His handy new tome, May The Farce Be With You, is a highly informative, and informed, guide to farce, full of wisdom and bad jokes, a long interview with Ray Cooney and a summary of fifty farces to see before you die (laughing).

Roger also recounts his comedy of terrors at Worthing Rep, where he appeared in a disastrous version of Cooney and John Chapman’s classic long-runner Not Now Darling: “We simply didn’t know what we were doing and ended up underestimating the intelligence of the audience.” In Worthing? Really?

Anyway, with a nod towards T E Lawrence, whom nobody reads nowadays, Roger lists his “Seven Pillars of Norman Wisdom” for farce playing: never think you are funny; be truthful; treasure teamwork; listen to the play, listen to the laughs; rewrites come with the territory; physical dexterity is as crucial as verbal agility; learn the art of timing.

Nice one, Rog. Now let’s have a handbook on how not to do musicals and send it straight on to the Southwark Playhouse, where Mack and Mabel refuses to accept that it’s being done in a small, intimate fringe venue and blasts the score out of the water with the same sort of distorting amplification that undermined last year’s overrated Parade.

Jermyn Street, too, has ideas above its station, but at least the epic scenography in St John’s Night is wittily conceived and the semi-amateurishness of the presentation (and acting) all part of the production’s unlikely charm.

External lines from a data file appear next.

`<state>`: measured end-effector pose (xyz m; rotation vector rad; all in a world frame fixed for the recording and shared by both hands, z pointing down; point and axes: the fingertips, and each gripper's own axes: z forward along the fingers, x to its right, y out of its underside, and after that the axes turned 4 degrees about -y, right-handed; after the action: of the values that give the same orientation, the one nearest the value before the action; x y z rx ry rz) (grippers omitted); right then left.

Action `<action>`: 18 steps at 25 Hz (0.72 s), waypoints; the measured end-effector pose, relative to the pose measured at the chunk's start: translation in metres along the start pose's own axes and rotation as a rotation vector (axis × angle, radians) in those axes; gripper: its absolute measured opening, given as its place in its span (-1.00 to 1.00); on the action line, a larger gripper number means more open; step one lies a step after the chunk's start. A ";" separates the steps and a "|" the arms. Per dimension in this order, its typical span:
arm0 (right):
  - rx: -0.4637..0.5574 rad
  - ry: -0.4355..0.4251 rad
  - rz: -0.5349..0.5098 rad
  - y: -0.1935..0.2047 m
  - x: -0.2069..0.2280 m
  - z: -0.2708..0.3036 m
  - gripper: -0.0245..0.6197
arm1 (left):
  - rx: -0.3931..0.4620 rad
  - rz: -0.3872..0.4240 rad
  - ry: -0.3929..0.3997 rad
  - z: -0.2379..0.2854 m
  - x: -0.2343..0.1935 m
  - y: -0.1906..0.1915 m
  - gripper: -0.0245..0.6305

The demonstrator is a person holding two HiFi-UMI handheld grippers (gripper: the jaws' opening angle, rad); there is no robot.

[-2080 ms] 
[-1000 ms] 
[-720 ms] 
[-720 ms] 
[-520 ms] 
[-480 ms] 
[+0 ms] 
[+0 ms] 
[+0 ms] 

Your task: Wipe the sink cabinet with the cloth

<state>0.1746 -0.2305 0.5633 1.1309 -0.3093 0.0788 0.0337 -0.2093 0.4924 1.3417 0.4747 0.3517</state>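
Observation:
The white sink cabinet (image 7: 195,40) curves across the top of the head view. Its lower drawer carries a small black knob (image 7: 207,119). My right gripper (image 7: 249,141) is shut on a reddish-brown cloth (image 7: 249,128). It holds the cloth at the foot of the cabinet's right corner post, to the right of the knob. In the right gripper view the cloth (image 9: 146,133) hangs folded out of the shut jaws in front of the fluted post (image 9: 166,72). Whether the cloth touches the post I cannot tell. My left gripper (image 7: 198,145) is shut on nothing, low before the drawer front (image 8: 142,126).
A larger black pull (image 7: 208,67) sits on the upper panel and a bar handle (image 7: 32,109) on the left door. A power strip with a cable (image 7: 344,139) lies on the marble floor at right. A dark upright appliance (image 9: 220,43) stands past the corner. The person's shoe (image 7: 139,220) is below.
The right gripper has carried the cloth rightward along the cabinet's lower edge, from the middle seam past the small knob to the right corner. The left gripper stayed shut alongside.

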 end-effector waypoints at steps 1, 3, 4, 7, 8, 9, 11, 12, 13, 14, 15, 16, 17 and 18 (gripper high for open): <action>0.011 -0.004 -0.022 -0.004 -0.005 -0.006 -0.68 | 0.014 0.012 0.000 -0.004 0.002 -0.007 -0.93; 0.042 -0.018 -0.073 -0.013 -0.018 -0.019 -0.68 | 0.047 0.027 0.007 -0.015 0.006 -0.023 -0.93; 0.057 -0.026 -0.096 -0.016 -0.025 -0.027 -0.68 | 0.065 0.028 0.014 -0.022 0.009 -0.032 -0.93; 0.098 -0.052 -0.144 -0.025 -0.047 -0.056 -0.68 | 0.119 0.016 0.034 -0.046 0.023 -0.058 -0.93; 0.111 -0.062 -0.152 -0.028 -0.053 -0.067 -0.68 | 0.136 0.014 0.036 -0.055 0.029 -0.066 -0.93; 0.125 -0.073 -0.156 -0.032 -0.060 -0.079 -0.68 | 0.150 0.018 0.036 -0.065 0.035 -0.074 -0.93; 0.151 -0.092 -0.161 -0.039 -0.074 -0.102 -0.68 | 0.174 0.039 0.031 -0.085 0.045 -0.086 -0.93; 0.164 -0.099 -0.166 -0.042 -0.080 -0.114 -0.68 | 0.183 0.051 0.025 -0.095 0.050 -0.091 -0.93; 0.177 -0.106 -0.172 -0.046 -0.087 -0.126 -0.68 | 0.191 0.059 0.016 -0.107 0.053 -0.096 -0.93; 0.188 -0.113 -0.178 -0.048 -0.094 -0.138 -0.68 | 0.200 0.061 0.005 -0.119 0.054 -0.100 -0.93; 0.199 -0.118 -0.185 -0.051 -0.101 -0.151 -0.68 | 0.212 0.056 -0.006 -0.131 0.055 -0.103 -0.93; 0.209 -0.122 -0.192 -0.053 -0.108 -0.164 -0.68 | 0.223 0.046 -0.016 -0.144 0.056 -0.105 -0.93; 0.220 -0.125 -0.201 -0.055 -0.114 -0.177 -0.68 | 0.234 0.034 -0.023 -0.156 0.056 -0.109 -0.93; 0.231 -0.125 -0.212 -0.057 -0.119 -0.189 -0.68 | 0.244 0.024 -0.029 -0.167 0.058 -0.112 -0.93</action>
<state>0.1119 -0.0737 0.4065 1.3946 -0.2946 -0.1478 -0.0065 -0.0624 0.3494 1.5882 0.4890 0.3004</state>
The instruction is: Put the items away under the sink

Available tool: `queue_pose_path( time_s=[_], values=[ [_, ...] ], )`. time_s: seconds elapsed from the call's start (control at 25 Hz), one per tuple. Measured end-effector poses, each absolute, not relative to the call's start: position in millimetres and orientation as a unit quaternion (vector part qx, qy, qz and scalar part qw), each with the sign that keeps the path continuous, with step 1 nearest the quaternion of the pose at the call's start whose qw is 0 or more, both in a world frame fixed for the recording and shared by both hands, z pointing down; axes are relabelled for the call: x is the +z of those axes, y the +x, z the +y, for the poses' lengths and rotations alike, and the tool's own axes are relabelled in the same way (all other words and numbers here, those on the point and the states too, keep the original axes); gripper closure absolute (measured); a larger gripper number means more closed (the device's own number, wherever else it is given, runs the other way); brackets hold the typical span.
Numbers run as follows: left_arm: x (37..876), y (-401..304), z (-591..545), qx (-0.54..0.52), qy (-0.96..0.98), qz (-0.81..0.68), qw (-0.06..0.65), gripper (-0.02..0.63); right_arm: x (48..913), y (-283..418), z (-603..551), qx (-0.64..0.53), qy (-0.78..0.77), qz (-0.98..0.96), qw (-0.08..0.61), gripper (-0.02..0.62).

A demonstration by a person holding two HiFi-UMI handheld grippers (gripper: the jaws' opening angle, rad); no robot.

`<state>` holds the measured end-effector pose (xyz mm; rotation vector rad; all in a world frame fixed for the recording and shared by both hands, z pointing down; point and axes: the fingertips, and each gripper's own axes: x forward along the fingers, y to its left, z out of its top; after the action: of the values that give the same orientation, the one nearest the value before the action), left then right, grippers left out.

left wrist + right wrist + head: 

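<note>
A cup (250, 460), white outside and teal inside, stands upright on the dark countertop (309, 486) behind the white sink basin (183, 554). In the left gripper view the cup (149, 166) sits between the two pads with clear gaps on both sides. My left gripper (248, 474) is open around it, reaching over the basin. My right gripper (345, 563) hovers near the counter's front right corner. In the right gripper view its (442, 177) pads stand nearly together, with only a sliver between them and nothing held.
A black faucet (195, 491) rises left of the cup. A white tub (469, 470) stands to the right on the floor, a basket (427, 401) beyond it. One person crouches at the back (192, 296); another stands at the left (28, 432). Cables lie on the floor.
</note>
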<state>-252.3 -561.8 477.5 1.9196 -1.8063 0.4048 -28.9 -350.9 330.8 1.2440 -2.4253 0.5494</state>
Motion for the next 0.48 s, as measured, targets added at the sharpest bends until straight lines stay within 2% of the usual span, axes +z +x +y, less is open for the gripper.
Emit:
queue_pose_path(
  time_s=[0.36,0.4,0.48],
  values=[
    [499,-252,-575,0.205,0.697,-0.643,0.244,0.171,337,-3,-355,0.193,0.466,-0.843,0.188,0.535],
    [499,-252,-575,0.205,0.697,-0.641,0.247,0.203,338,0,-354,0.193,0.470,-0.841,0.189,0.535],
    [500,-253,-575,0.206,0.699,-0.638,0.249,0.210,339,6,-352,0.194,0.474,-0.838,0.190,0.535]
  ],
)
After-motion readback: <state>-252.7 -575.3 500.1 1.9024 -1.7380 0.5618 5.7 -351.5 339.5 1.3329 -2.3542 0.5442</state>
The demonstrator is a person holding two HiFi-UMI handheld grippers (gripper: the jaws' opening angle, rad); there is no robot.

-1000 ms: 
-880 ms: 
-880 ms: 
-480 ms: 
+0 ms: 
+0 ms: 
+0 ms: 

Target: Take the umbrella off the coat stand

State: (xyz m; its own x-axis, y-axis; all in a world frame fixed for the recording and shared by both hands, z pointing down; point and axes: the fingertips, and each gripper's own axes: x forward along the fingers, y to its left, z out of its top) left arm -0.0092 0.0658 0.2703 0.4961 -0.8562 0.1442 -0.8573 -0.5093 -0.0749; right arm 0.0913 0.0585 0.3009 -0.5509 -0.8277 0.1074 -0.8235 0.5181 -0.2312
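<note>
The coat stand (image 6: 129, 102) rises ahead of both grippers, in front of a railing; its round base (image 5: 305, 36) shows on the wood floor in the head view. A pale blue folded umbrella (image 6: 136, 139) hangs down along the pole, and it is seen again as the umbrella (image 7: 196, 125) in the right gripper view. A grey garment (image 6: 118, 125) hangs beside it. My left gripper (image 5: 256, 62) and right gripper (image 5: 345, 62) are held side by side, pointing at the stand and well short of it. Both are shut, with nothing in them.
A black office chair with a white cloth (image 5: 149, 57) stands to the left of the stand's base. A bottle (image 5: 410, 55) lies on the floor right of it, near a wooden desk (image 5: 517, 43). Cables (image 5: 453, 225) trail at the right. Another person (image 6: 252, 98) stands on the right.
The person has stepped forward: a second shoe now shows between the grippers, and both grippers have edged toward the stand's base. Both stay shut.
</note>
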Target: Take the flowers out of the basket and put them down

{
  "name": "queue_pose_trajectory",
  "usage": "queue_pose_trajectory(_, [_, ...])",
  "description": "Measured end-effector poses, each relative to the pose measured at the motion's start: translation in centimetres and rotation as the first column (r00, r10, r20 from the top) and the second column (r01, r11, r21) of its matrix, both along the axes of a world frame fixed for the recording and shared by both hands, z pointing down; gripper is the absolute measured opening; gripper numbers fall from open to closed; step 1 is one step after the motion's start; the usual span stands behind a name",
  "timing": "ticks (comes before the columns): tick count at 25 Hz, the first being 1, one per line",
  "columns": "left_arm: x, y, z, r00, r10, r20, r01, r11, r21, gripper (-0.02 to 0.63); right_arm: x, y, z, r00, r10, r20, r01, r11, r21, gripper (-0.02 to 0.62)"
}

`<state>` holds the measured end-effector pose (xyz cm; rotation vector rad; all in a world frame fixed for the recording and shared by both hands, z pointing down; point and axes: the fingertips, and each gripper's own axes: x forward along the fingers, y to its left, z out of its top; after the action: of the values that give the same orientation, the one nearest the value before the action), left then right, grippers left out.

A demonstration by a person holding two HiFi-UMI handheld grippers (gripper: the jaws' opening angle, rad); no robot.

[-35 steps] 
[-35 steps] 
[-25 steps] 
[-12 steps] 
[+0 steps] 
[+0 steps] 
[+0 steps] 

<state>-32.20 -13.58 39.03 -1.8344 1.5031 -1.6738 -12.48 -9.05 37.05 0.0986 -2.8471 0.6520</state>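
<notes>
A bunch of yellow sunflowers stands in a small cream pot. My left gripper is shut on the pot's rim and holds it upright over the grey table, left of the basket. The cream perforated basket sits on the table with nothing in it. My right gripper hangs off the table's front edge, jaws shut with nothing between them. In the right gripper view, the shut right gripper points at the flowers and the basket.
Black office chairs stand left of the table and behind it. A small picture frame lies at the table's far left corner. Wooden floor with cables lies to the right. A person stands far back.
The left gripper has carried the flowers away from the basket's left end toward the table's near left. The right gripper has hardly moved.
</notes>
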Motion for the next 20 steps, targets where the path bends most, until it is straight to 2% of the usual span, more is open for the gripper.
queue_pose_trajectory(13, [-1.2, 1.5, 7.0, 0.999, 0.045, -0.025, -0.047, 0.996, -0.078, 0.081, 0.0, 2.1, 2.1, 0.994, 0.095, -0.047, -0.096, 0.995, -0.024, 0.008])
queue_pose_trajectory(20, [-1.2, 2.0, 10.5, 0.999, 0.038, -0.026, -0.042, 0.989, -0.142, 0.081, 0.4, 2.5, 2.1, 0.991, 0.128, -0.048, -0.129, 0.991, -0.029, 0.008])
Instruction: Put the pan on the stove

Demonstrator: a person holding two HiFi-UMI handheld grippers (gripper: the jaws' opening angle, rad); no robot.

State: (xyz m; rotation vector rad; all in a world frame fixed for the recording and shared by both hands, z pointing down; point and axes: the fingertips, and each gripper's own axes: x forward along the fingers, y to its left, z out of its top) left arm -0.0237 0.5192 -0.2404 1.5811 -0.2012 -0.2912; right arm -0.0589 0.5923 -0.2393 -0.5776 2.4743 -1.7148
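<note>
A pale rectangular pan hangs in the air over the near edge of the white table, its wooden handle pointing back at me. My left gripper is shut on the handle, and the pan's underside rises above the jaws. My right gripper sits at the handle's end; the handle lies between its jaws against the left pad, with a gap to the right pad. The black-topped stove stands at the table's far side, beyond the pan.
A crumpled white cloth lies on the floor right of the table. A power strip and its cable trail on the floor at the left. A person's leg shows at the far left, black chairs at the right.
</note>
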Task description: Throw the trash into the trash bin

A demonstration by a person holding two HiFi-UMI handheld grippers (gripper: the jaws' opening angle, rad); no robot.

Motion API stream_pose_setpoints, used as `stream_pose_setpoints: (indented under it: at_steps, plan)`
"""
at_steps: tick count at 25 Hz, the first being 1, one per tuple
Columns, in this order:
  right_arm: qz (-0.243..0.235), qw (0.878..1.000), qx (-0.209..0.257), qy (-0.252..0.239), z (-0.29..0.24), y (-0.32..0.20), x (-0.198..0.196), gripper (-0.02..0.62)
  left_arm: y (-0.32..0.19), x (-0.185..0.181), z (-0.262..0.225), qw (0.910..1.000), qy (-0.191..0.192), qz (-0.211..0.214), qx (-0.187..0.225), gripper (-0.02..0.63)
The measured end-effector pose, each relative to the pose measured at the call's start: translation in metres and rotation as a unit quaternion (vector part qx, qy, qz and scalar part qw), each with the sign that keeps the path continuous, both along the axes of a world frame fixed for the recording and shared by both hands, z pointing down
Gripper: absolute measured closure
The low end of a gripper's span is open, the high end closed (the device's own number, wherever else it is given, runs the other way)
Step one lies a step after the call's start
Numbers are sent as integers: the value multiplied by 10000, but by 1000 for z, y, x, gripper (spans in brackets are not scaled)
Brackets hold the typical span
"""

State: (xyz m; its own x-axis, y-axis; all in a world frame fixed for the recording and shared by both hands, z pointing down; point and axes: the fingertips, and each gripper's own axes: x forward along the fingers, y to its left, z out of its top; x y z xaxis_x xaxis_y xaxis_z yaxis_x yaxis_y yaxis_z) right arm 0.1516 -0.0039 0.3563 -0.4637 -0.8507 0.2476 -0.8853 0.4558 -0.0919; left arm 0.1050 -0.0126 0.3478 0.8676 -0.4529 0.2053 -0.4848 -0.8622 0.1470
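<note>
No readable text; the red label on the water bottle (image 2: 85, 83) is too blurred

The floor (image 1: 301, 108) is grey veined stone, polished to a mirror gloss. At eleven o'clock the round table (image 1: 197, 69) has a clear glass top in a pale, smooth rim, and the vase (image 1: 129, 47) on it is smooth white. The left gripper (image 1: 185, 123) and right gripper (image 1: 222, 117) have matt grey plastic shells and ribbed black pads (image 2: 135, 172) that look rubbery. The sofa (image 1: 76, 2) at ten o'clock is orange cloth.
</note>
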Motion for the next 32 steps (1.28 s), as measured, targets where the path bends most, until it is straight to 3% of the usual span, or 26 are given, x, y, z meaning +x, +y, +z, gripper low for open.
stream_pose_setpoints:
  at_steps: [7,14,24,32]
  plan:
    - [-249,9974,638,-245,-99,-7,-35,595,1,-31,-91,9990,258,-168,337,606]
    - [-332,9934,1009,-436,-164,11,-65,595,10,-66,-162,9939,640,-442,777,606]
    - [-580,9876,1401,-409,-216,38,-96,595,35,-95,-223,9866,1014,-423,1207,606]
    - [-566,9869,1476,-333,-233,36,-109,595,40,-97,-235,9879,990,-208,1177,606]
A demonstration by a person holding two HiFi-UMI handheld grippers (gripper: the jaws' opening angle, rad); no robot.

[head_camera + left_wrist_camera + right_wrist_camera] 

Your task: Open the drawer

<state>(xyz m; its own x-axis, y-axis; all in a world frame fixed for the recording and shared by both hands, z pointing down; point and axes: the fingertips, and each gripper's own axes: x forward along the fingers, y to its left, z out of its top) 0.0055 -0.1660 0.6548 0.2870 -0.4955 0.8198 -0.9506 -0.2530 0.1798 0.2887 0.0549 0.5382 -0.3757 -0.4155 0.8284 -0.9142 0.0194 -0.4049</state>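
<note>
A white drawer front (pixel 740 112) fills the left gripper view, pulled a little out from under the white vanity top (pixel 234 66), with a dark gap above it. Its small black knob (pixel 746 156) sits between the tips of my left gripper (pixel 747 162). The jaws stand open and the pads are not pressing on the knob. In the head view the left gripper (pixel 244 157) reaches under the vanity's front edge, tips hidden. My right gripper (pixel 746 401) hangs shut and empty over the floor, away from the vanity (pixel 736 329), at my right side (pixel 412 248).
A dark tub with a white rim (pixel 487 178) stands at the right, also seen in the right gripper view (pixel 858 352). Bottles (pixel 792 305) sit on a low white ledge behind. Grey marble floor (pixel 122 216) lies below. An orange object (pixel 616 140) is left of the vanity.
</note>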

And the audience was a bit of a shock, too: not only fine actresses Gillian Hanna and Doreen Mantle gracing the old cinema seats, but also Eileen Atkins and Michael Gambon, no doubt casing the joint before appearing in this cramped little parlour in October in Trevor Nunn’s staging of Beckett’s radio play All That Fall.

The interval was fun. First, Atkins shared a few words with me about the late Toby Robertson, buccaneering artistic director of the Prospect Theatre Company (“My Medea with him in Mold really wasn’t very good, you know, even though it did transfer to the Young Vic”). And then the great Gambon stumbled on the stairs and nearly flattened a couple of critics, yours truly included.

How surreal is that? Not as surreal, perhaps, as these two great actors appearing in a Beckett squib directed by Nunn in a theatre nobody will be able to get into. This is the ultimate in elitist theatre chic, and the surest sign yet that fringe theatre, as I’ve long suspected, is really aimed now at very old people who can’t afford the West End and are looking for somewhere warm to spend an hour or two and escape the tourists.

Ah, but what tourists? Producer Nica Burns tells me that all the Americans have gone to Oxford and Edinburgh, anything to avoid the chaos of the Olympic Games and public transport meltdown in the capital.

I now see why Derek and Richard have decided to work together in Chichester this summer. Anything for a quiet life. He didn’t just “do well” to get Jacobi, the unknown director. He played a damned fine hand. Perhaps they’ve rented out their Primrose Hill villa (they live in the same street as Bob Hoskins and David Walliams) to some avid sports fans. Or elderly Ibsen freaks.